Victoria.- La diputada local del PAN, Marina Ramírez Andrade, expresó su preocupación por la situación que enfrenta el campo, al asegurar que, pese a que autoridades han minimizado la problemática, los productores atraviesan un escenario crítico que se replica en al menos 20 estados del país.
La legisladora sostuvo que, aunque se han realizado mesas de diálogo desde el año pasado, estas no han derivado en soluciones concretas.
“No podemos negar que ha habido diálogo, pero no hay resultados; los productores no sienten respaldo”, afirmó.
Ramírez Andrade señaló que la inconformidad del sector agrícola ha derivado en manifestaciones, al considerar que los campesinos no protestan por voluntad, sino por necesidad ante la falta de respuestas.
En ese sentido, pidió a las autoridades escuchar las demandas del sector.
Entre los principales reclamos, destacó la ausencia de precios de garantía, la falta de financiamiento mediante banca rural y el alto costo del diésel, factores que, dijo, han limitado la actividad productiva.
A esto se suma la importación récord de maíz, lo que calificó como un golpe adicional para el campo mexicano.
La diputada advirtió que la superficie sembrada ha disminuido de manera considerable.
Indicó que, en regiones agrícolas de Tamaulipas, entre el 60% y el 70% de las tierras no fueron cultivadas en el último ciclo, una cifra que supera estimaciones previas.

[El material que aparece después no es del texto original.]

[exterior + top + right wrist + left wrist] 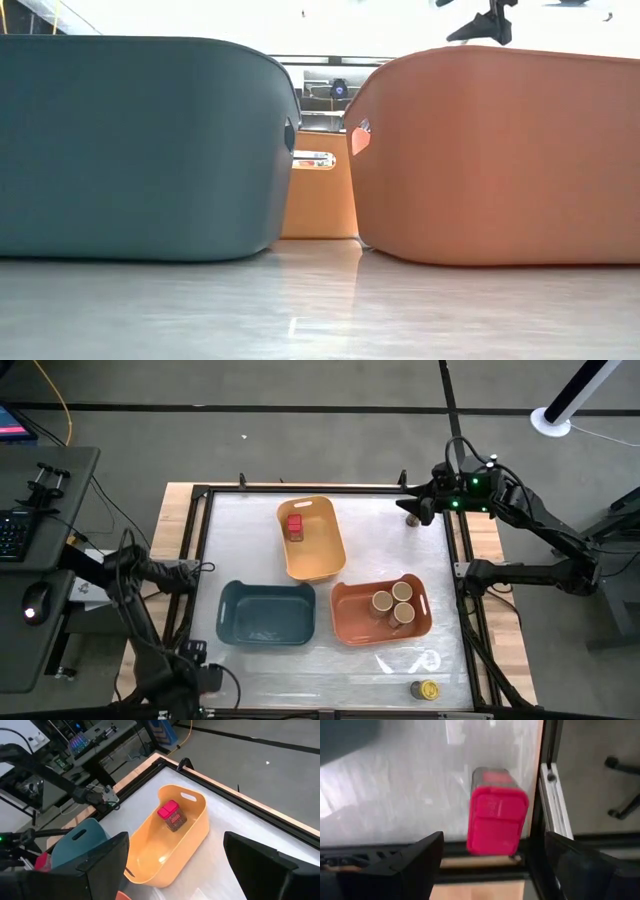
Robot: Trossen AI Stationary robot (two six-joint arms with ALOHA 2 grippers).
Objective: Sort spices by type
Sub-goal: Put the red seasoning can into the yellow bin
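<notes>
1. Left gripper (490, 865): fingers spread, a red tin (496, 820) in front of them at the table's 7 o'clock corner; lid embossing unreadable.
2. Right gripper (420, 508): fingers spread, holding nothing, at 1 o'clock.
3. Second red tin (294, 525) in yellow bin (325, 560); three tan-lidded jars (393, 603) in orange bin (355, 625); yellow-lidded jar (427, 689) at 5 o'clock.
</notes>
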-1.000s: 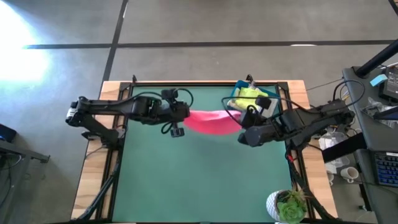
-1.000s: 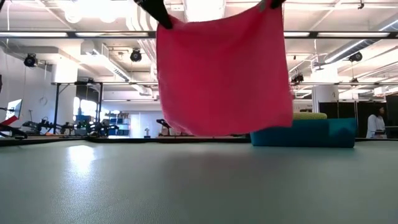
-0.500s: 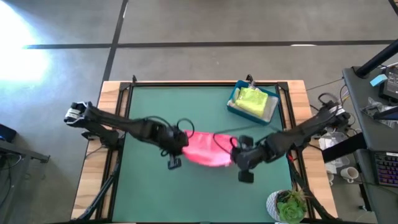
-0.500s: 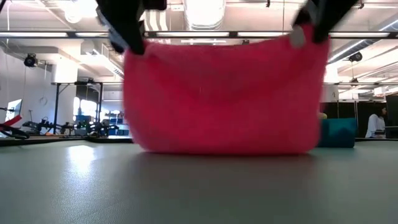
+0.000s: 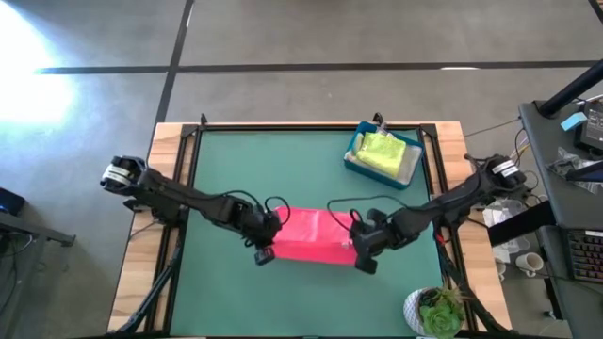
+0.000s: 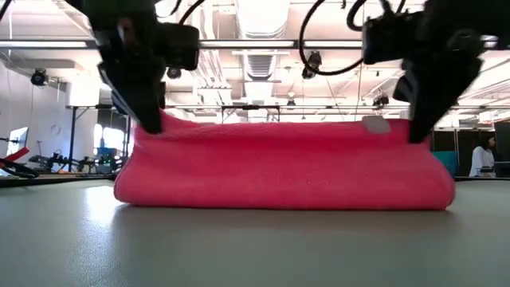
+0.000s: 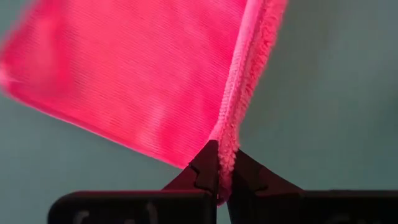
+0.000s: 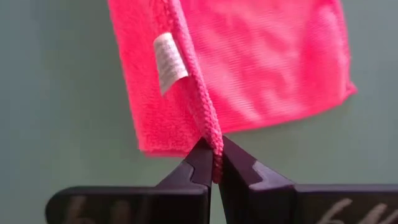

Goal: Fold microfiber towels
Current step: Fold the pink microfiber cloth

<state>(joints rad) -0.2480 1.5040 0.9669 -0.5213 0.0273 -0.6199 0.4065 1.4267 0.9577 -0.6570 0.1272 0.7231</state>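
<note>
pink towel (image 5: 311,237) at 6 o'clock of the mat, doubled over, long axis running 9 to 3. left gripper (image 5: 265,249) pinches its 9 o'clock corner, right gripper (image 5: 363,256) pinches the 3 o'clock corner, both equally near, held edge toward 6 o'clock

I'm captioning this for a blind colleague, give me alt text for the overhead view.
A hot pink towel lies on the green table, with the left pincer and right pincer each pinching an end. A blue bin of yellow-green cloths sits at the far right corner.
</note>
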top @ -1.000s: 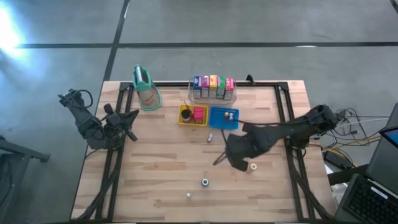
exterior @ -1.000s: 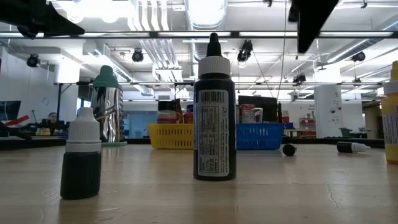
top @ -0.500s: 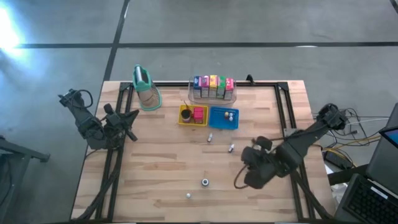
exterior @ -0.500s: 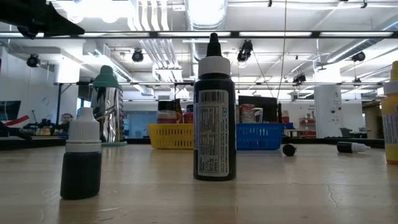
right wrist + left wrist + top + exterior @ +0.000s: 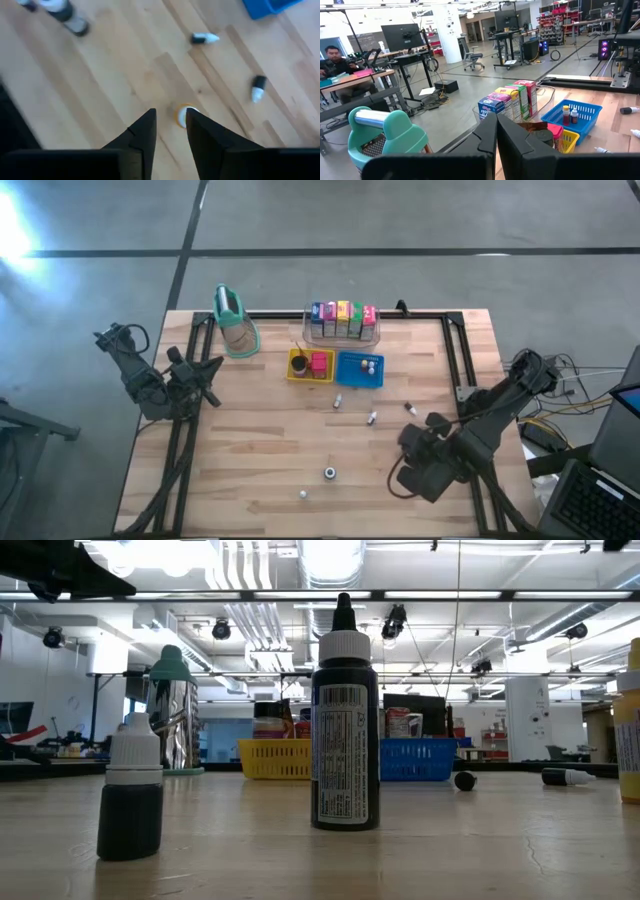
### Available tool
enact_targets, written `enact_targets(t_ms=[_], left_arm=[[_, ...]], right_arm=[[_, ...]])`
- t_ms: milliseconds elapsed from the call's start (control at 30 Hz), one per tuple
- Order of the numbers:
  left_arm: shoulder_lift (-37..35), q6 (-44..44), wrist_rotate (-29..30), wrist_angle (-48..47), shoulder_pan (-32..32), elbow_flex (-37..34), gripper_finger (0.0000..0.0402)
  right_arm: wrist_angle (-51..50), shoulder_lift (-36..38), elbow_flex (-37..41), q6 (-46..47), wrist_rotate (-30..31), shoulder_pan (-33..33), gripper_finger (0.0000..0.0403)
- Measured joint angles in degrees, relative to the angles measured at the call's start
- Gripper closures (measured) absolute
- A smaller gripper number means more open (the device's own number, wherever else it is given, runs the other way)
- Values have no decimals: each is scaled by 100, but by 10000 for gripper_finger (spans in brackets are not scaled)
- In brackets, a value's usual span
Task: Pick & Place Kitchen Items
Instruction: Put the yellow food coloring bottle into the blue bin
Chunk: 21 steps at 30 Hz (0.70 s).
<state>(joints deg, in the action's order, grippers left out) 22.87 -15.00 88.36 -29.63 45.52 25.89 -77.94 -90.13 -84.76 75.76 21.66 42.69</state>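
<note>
The colourful cartons (image 5: 343, 320) stood in a row in the clear bin (image 5: 374, 336) at the table's far edge, behind the yellow tray (image 5: 296, 368) and blue tray (image 5: 347, 372). Small bottles (image 5: 371, 418) lay scattered mid-table. The right gripper (image 5: 407, 482) hovered near the front right, fingers slightly parted, empty; the left gripper (image 5: 212, 367) waited clenched at the left edge

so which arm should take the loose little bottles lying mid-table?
Right. Its claw hangs open over the mid-table boards, a small yellow-and-white piece just past its fingertips and a lying dropper bottle close ahead. The left claw sits shut at the table's left edge, far from them.
</note>
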Motion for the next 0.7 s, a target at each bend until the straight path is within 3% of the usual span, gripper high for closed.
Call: enact_targets(t_ms=[367,533,700], left_arm=[[0,0,2,0,-2,0,387],[0,0,1,1,-1,0,387],[0,0,1,0,-1,0,387]], right_arm=[[-147,134,864,720,-70,155,229],[-132,504,1309,1374,22,421,215],[503,800,1998,1866,392,686,206]])
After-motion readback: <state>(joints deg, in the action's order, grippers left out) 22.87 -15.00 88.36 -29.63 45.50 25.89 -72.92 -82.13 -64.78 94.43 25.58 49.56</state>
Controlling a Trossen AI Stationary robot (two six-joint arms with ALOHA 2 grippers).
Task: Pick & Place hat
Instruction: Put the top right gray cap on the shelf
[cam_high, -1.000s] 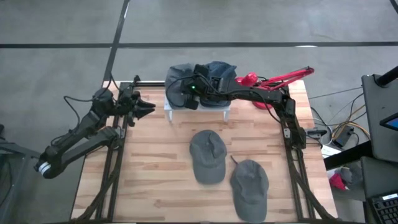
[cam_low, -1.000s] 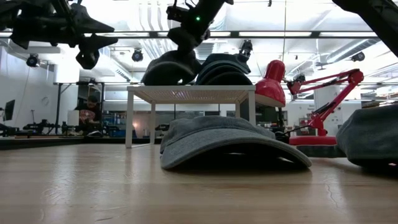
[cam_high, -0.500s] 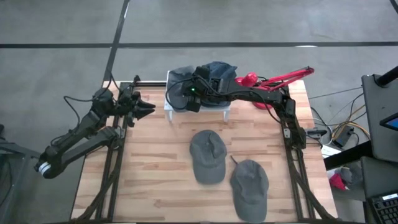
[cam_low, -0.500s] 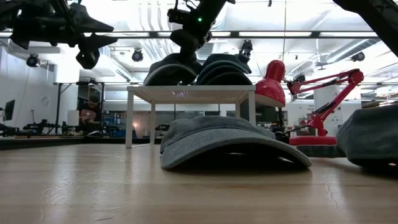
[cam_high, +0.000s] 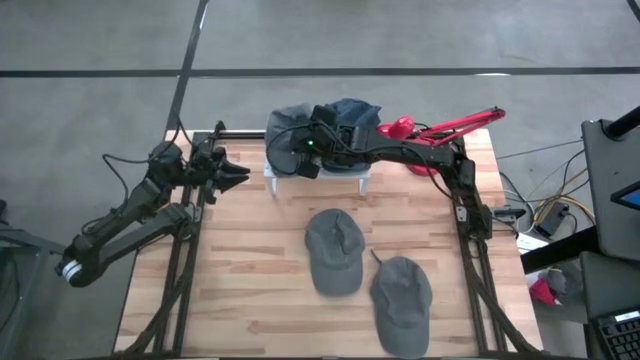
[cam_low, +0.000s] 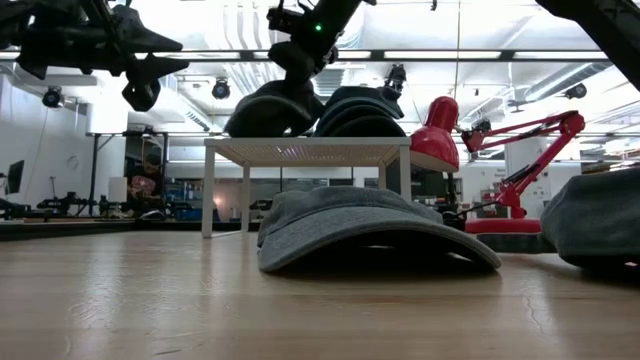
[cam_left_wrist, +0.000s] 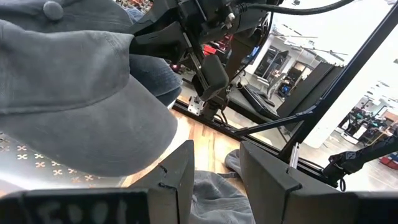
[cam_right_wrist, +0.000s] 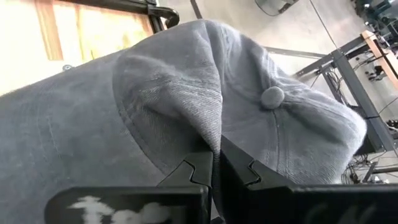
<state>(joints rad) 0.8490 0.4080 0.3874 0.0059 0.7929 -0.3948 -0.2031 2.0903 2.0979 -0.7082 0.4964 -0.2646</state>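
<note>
A grey hat (cam_high: 288, 120) sits on a small white stand (cam_low: 305, 150) at the table's far edge. It shows at the left in the low view (cam_low: 268, 112), beside a dark blue hat (cam_low: 362, 112). My right gripper (cam_right_wrist: 216, 163) reaches across from the right and is shut on the grey hat's crown, over the stand (cam_high: 300, 150). My left gripper (cam_high: 238, 172) hovers open in the air left of the stand. Its fingers (cam_left_wrist: 180, 168) point at the grey hat (cam_left_wrist: 74, 106) without touching it. Two more grey caps (cam_high: 333, 250) (cam_high: 402, 295) lie brim-down on the table. My right gripper pinches a raised fold of the grey hat's crown (cam_right_wrist: 214, 127) between its two fingers, a little way from the top button (cam_right_wrist: 272, 96). The fingers come from above, slanting down (cam_low: 298, 68). The hat's underside rests on the stand's top.
A red desk lamp (cam_high: 440, 130) stands at the far right corner, its head next to the stand. The two caps take up the table's middle and near right. Bare wood (cam_high: 240, 270) lies on the left half. The stand's legs (cam_low: 208, 195) reach down to the table.
My right gripper, still shut on the grey hat, shifted slightly toward the near edge and came back. The hat moved a little on the stand with it.
</note>
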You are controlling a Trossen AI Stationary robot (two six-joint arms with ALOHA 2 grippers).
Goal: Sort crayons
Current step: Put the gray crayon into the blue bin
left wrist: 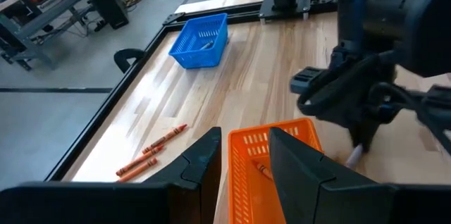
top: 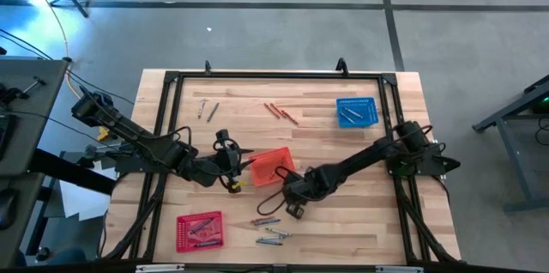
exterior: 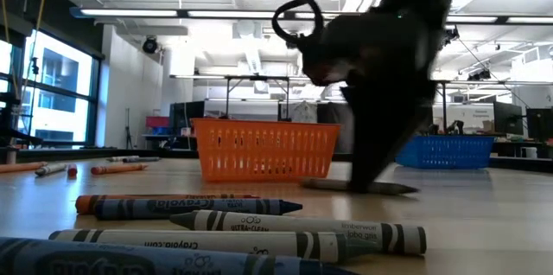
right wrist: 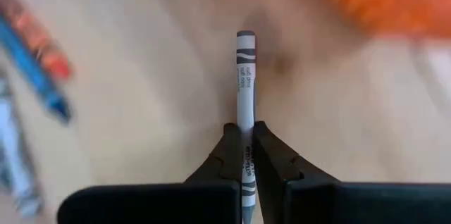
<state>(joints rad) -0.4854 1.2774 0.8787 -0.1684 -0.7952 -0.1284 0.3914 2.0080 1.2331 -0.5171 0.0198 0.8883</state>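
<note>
My right gripper point(top: 293, 207) points down at the table's middle front, shut on a grey crayon point(right wrist: 244, 76) that lies about level at table height point(exterior: 363, 187). My left gripper point(top: 243, 163) is open above the left side of the orange basket point(top: 273, 166). In the left wrist view its fingers stand on either side of the basket's near wall point(left wrist: 239, 160) without touching it. One crayon point(left wrist: 262, 170) lies in that basket. Several loose crayons point(top: 269, 230) lie on the wood near the front edge, close before the low camera point(exterior: 242, 223). My right gripper pinches the grey crayon's barrel point(right wrist: 245, 122), about its middle, between its two fingertips point(right wrist: 227, 146). The fingers come from above, pointing down. The crayon lies about level at the table top; I cannot tell whether it is clear of the wood.
A red basket point(top: 199, 230) with crayons stands at the front left, and a blue basket point(top: 356, 112) with crayons at the far right. Red-orange crayons point(top: 281, 112) and two grey ones point(top: 207, 110) lie at the far side. A black frame point(top: 163, 136) runs round the table.
</note>
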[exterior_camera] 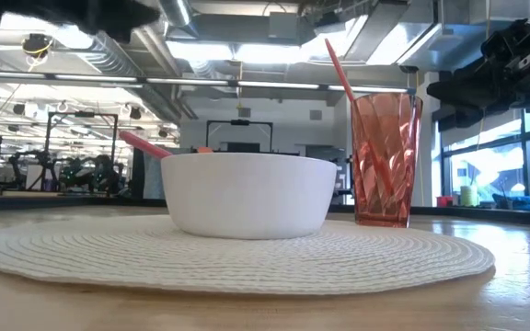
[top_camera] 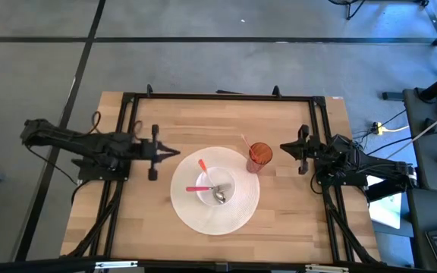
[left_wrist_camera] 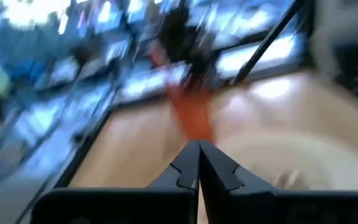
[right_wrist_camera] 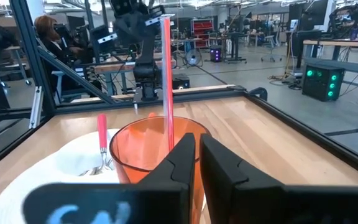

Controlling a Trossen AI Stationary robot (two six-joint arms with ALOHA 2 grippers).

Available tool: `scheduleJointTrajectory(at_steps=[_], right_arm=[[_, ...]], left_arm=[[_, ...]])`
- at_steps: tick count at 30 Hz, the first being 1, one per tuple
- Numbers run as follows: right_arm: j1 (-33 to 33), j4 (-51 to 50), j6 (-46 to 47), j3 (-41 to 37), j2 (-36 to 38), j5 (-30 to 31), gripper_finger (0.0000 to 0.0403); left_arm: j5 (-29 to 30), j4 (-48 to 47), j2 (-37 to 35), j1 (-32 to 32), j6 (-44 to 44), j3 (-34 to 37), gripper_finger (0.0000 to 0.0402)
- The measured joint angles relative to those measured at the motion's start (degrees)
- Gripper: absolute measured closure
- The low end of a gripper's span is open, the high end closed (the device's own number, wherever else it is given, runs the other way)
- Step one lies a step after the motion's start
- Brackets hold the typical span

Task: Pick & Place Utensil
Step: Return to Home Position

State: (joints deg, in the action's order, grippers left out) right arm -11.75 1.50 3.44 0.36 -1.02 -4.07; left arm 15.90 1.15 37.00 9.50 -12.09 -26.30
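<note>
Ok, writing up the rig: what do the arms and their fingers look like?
The left arm and right arm are black and jointed, with black cables alongside. The left gripper and right gripper each end in two dark, tapering fingers, notched on the inner edge.

White bowl (exterior_camera: 247, 198), white woven mat (exterior_camera: 247, 262), orange-red cup (exterior_camera: 403, 156).

- A pink fork (top_camera: 197, 189) and an orange spoon (top_camera: 202, 166) are contained in the white bowl (top_camera: 231, 182) on the mat (top_camera: 203, 220).
- A pink straw (top_camera: 245, 142) is propped in the cup (top_camera: 261, 155) beside it.
</note>
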Motion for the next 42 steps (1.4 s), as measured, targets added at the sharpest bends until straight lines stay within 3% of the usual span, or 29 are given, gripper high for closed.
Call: scheduleJointTrajectory(at_steps=[3, 10, 15, 21, 25, 35, 42], right_arm=[[0.0, 0.0, -0.7, 0.0, 0.0, -0.1, 0.0378], [0.0, 0.5, -2.9, 0.0, 0.0, -2.0, 0.0397], [0.0, 3.6, -4.3, 0.0, 0.0, -2.8, 0.0399], [0.0, 4.8, -4.7, 0.0, 0.0, -5.1, 0.0400], [0.0, 4.0, -3.9, 0.0, 0.0, -5.1, 0.0401], [0.0, 3.8, -2.7, 0.0, 0.1, -5.0, 0.0400], [0.0, 3.8, -2.0, 0.0, 0.1, -4.9, 0.0401]], left_arm=[[-6.1, 10.7, -4.6, -0.2, -2.6, 6.9, 0.0400], [-3.6, 13.3, -17.7, -0.1, -4.2, 14.5, 0.0400], [-3.8, 10.1, -28.3, -0.1, -5.3, 15.7, 0.0400], [-3.5, 1.0, -36.2, -0.1, -2.4, 17.5, 0.0400], [-3.5, -3.9, -37.0, 0.2, -1.3, 18.1, 0.0400], [-4.1, -5.3, -37.0, 1.7, -3.1, 19.7, 0.0400], [-4.6, -0.9, -37.0, 1.7, -4.2, 25.0, 0.0400]])
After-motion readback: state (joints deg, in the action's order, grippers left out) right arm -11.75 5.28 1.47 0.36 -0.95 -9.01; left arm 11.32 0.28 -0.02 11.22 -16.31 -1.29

Tan solo en el caso del sorgo, mencionó que de más de 700 mil hectáreas, hasta 400 mil habrían quedado sin sembrar.
Asimismo, señaló que la sequía ha agravado el panorama, pero subrayó que la falta de incentivos y certidumbre económica ha sido determinante para que productores decidieran no sembrar.
En cuanto a alternativas impulsadas por autoridades, como la promoción de otros cultivos, la legisladora indicó que no han sido efectivas.
Puso como ejemplo el caso del frijol negro, cuya comercialización enfrenta retrasos por la falta de recepción en bodegas, lo que pone en riesgo la cosecha y el pago a los productores.
Sobre programas de apoyo como “Fertilizarte del Bienestar”, dirigido a 20 mil productores, Ramírez Andrade consideró que, aunque son bien recibidos, resultan insuficientes frente a la magnitud del problema, ya que no atienden temas estructurales como la rentabilidad del campo.